Parnassius behrii, the Sierra Nevada parnassian, is a species of butterfly in the family Papilionidae. It is native to the Sierra Nevada of California, US, where it is found in habitats such as rock slides, alpine tundra, and stream edges. Adults use members of the family Asteraceae as nectar plants, and both adults and larvae use Sedum species as nectar and host plants. P. behrii has one flight from mid-July to early September.

The wingspan measures 4.9 to 5.3 cm. The dorsal forewing has two black spots and one to three yellow-orange spots along the costa. The hindwing has two yellow-orange spots. The abdomen has pale yellow hairs.

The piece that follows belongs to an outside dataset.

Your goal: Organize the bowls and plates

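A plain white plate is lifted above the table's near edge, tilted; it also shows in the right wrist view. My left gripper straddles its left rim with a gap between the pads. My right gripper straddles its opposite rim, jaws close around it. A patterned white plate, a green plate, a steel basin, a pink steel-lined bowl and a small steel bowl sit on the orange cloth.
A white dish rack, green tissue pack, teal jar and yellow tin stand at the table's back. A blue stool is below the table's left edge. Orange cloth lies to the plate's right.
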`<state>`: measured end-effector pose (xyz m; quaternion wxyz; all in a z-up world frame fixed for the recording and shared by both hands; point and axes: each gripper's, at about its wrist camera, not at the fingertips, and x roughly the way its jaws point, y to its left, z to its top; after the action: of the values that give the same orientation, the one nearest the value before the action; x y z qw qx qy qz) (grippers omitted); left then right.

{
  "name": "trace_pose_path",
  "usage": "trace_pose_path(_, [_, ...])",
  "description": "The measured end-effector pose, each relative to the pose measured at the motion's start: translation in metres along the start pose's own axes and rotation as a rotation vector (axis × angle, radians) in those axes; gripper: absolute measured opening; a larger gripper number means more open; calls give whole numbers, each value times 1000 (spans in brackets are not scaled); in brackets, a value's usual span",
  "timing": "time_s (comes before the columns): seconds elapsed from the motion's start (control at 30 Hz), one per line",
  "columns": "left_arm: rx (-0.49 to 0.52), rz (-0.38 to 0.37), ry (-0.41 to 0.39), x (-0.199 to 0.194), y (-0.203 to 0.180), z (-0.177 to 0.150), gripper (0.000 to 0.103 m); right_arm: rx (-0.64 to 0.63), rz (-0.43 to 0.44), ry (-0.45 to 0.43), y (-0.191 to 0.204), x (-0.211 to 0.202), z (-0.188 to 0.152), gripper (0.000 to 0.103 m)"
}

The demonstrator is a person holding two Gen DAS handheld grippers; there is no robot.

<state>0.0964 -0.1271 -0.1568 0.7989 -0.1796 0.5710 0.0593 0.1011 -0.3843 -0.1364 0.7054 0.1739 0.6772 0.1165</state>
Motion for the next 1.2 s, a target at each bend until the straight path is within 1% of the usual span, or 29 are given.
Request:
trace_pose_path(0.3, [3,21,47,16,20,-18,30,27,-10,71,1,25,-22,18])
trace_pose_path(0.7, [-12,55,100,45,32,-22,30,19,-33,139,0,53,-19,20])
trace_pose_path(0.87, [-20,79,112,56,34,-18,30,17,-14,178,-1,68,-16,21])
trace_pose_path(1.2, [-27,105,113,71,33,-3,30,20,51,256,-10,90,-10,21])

Males fly close to the ground when searching for females. The eggs are laid singly on many surfaces. The caterpillars feed on the leaves of the host plant and will sometimes consume the flowers and seeds. P. behrii hibernates as an egg.

==Description==
A rather large form, in which the male usually has somewhat longer wings, the submarginal band is marked anteriorly by sharp black luniform spots, which become obsolete posteriorly, the anterior ones of the costal spots usually centred with red, the glossy border is confined to the anterior half, narrowed and so restricted by the white marginal spots that it only remains as a row of blackish wedge-shaped spots; ocelli of the hindwing small. The red yellow colouring of the ocelli and the development of small submarginal spots on the hindwing are given as special characteristics, but these features are not constant. The females as a rule have the costal spots on the forewing strongly filled in with red, a strongly marked submarginal band, the disc more or less dusted with black, on the hindwing the submarginal lunules are confluent as a sort of band and there are grey spots at the margin itself. The aspect on the whole like sayii female or a lighter hermodur [sayii var.] -female. California (Sierra Nevada), Utah.

==Etymology==
- The species name honours Hans Hermann Behr.